#### [Exercise goal]
Pictures excluded, set down exactly the lines from the one containing "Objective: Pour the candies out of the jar" through the final line of the material, and only those.
BEGIN Given material
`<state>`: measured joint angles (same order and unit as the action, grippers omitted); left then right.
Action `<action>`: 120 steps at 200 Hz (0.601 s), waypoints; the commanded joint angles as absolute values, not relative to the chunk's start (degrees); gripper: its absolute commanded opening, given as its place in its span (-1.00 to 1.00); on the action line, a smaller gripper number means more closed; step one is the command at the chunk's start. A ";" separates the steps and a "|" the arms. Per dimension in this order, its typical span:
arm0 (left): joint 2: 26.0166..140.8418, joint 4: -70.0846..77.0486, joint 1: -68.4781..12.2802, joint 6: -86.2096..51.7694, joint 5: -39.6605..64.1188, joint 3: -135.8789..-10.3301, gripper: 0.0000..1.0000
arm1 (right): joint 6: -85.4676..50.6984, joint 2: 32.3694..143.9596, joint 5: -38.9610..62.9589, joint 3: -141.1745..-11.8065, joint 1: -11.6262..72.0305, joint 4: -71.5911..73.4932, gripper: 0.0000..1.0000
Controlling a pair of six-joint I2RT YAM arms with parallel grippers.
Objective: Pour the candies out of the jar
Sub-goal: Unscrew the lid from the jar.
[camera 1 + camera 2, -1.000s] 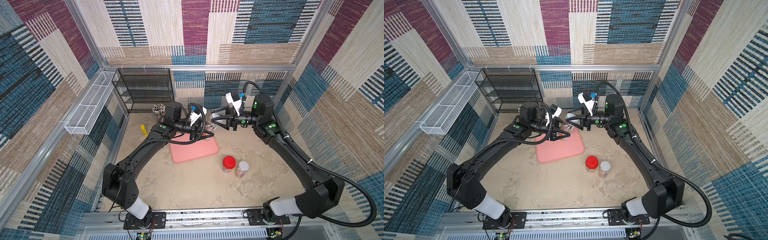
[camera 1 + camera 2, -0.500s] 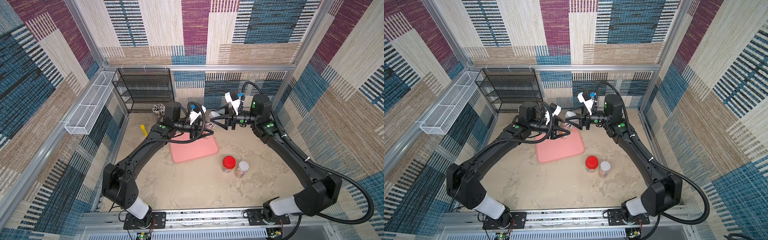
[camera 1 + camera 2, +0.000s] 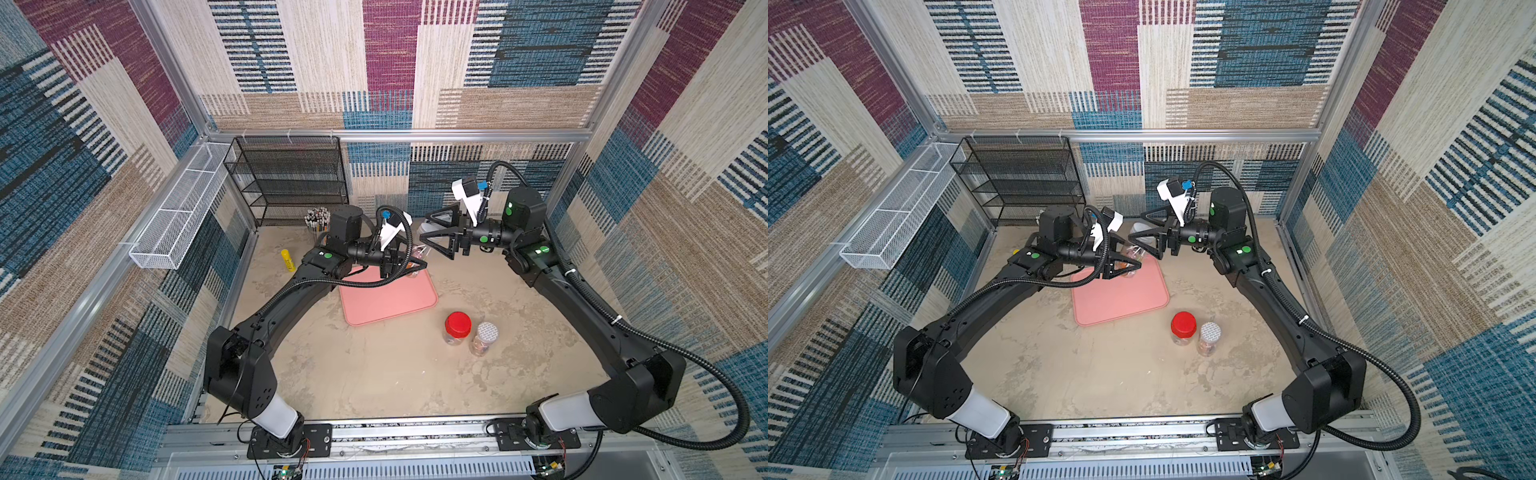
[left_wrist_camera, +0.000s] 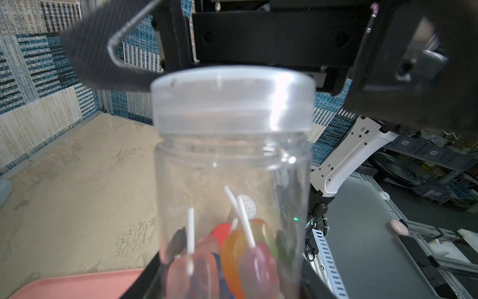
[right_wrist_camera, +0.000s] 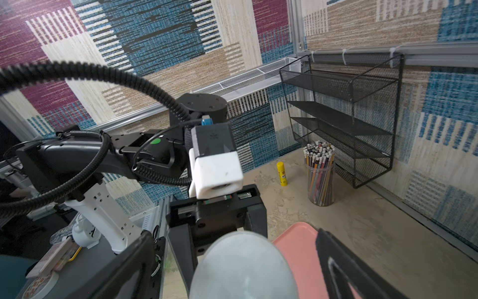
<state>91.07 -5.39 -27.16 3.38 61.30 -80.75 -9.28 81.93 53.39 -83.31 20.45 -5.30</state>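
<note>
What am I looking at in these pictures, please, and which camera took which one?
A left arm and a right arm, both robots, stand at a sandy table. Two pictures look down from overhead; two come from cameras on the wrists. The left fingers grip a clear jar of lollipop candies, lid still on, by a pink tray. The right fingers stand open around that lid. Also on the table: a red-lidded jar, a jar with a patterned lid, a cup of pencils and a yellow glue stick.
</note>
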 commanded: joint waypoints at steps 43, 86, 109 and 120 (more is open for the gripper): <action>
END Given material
#### [Task result]
Objective: Pour the candies out of the jar
Sub-goal: Unscrew the lid from the jar.
[camera 1 + camera 2, -1.000s] 
[camera 1 + camera 2, -0.500s] 
[camera 1 + camera 2, +0.000s] 
[left_wrist_camera, +0.000s] 
[right_wrist_camera, +0.000s] 
<state>91.07 -5.39 -27.16 3.38 61.30 -80.75 -9.28 81.93 53.39 -83.31 20.45 -5.30</state>
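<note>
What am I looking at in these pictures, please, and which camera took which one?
A left arm and a right arm, both robots, stand at a sandy table. Two pictures look down from overhead; two come from cameras on the wrists. The left fingers grip a clear jar of lollipop candies, lid still on, by a pink tray. The right fingers stand open around that lid. Also on the table: a red-lidded jar, a jar with a patterned lid, a cup of pencils and a yellow glue stick.
</note>
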 commanded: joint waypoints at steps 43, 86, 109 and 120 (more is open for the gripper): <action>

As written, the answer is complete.